Resta critica la situazione dei pendolari: ieri sera alle 20,30, Trenitalia ha reso noto che la tratta Viterbo-Cesano è ancora chiusa ma dovrebbe essere riattivata in mattinata. Oggi, tuttavia, gli uffici pubblici della Capitale resteranno chiusi, riducendo notevolmente i disagi per i molti viterbesi che si sarebbero dovuti recare al lavoro a Roma.
Saranno invece regolari, più o meno, i trasporti su gomma.

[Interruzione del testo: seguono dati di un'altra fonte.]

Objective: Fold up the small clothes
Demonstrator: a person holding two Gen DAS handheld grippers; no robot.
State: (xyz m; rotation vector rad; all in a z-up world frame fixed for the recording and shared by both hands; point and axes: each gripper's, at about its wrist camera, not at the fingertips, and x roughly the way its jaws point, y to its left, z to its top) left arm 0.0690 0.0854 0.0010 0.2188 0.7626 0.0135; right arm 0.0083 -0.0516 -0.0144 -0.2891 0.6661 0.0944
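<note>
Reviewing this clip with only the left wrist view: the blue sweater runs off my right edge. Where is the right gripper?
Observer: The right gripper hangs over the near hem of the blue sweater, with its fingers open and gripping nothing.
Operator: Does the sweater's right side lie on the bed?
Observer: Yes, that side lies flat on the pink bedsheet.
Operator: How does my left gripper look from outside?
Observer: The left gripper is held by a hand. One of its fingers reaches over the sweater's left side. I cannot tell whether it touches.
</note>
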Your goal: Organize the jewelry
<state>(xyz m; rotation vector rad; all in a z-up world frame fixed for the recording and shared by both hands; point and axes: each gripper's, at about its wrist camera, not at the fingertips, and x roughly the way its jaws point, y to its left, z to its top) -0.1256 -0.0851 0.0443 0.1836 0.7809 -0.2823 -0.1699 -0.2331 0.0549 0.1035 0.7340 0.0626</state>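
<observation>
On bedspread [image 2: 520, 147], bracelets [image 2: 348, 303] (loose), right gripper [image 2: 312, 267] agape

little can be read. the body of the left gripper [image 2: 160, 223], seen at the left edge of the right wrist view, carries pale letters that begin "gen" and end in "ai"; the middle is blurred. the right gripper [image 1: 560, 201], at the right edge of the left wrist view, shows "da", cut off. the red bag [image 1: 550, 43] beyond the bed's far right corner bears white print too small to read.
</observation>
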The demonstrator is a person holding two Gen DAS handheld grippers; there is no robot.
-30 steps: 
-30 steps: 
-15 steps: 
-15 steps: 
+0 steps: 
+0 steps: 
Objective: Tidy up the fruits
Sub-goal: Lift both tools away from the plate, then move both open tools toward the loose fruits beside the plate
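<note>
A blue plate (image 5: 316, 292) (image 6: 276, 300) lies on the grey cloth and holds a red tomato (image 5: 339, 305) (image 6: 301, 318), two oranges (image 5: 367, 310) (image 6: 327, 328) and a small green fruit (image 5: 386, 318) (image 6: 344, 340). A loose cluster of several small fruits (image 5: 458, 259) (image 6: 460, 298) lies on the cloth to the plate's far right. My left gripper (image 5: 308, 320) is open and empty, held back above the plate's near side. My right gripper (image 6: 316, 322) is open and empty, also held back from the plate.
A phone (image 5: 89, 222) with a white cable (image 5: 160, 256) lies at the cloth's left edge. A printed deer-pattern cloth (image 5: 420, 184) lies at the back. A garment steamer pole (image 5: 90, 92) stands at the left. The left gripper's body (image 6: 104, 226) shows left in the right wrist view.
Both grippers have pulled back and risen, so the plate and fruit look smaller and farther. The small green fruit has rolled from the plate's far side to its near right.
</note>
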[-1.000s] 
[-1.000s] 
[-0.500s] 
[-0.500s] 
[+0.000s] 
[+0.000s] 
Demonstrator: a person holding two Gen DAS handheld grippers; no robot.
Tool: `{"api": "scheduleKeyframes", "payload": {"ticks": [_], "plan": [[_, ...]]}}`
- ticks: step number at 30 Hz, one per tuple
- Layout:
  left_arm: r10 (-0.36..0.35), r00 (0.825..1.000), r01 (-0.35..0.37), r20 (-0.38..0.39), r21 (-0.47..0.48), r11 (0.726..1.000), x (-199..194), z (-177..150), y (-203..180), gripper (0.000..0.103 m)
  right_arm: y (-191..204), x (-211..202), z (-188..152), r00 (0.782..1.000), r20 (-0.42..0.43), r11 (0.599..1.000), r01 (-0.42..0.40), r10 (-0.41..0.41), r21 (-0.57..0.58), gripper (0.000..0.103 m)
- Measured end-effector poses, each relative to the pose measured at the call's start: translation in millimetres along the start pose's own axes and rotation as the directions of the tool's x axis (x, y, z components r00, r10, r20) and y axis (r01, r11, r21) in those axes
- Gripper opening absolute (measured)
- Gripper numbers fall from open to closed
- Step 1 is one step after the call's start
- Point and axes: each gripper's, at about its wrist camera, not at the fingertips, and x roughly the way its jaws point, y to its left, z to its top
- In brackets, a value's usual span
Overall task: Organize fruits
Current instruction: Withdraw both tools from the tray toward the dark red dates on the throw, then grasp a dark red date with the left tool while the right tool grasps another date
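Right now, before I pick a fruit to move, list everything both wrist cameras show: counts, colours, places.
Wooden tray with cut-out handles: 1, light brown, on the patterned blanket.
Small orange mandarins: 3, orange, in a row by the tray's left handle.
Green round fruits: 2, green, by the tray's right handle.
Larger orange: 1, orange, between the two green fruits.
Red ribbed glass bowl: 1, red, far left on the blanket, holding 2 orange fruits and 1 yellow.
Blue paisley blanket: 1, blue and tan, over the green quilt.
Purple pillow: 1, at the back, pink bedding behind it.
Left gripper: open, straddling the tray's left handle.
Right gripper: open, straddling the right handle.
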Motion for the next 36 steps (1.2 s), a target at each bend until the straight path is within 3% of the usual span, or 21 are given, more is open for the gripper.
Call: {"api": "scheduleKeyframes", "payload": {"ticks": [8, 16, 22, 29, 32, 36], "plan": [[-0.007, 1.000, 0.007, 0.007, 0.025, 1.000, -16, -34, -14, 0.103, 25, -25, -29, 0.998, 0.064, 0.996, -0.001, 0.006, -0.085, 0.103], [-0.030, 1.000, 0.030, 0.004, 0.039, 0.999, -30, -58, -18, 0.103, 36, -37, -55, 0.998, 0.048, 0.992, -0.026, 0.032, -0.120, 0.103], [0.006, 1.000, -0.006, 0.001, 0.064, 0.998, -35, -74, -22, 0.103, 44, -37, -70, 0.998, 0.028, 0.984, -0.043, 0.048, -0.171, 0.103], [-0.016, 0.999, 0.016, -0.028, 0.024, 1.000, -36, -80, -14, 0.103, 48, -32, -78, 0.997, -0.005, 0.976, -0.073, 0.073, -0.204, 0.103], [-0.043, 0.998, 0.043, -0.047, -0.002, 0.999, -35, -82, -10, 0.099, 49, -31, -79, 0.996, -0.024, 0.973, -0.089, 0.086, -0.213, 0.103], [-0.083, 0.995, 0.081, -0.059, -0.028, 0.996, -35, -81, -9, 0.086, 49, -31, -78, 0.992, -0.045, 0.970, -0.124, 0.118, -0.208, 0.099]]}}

I pullman del Contral svolgeranno tutte le corse previste, anche se dovrebbe essere parzialmente ridotto il numero dei bus sulle strade in quanto le scuole di ogni ordine e grado rimarranno chiuse a Viterbo e in molti comuni. Anche le lezioni all’Università della Tuscia sono sospese. In alcuni comuni dei Cimini le scuole resteranno chiuse anche domani (martedì 7 febbraio).
Per quanto riguarda il trasporto pubblico urbano, la Francigena ha reso noto che da questa mattina gli autobus riprenderanno a circolare regolarmente, “salvo constatare al momento l’eventualità di specifici punti con residui rischi di percorribilità”. Tuttavia, oggi si svolgerà lo sciopero regionale degli addetti al trasporto pubblico locale proclamato da Cgil, Cisl e Uil, che potrebbe causare problemi per carenza di personale.
Il Comune, in accordo con la Francigena, ha stabilito che per tutto ogg il parcheggio del Sacrario terrà le sbarre aperte e sarà gratuito.